Postgres Bulk load using control card

1.5k views Asked by At

We have a case, where we are loading data from flat file to postgres table. It is a delimited file.

File Content:

A|B|C
1.1|2016-12-20|3

I want to load only COLUMN A, B & C, but the table has 10 columns.

In Oracle, using SQL loader, where we can use control file to use the fields needed and we can do manipulation as required.

OPTIONS (DIRECT=TRUE, PARALLEL=FALSE)
LOAD DATA
INFILE FILENAME
APPEND
INTO TABLE TABLENAME
FIELDS TERMINATED BY '\t'
TRAILING NULLCOLS
(
A DECIMAL EXTERNAL,
B "to_date(:B,'YYYY-MM-DD')",
C "case when REGEXP_LIKE(:C,'^[0-9.,]') then :C else '0' end",
)

Used COPY command to load the COLUMNS A,B & C. But the trick part here is, we cannot use any manipulation in source files in COPY command as like SQL loader.

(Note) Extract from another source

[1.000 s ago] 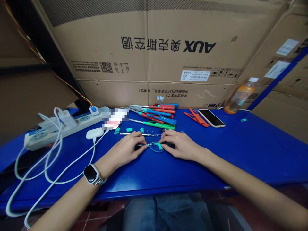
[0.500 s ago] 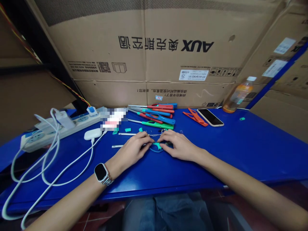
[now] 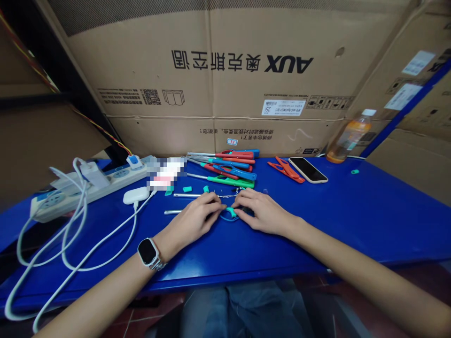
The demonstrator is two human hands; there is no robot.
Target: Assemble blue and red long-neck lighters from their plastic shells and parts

So we cannot use COPY command. I left that option.

Other option:

PG BULKLOAD utility was much faster than COPY. There we can use CONTROL file. But options are limited like below;

#
# sample_csv.ctl -- Control file to load CSV input data
#
OUTPUT = table_name                   # [<schema_name>.]table_name
INPUT = /path/to/input_data_file.csv  # Input data location (absolute path)
TYPE = CSV                            # Input file type
QUOTE = "\""                          # Quoting character
ESCAPE = \                            # Escape character for Quoting
DELIMITER = ","                       # Delimiter

But I can't find any option to

  • Specify the fields required to be loaded
  • Do manipulation as like Oracle control file

Is there is any ways, to accomplish the above scenario using PG BULK LOAD with some reference. Can't find any other sources. I assume, PGBULKLOAD is the best way to load the data quickly. Kindly correct me if I'm wrong.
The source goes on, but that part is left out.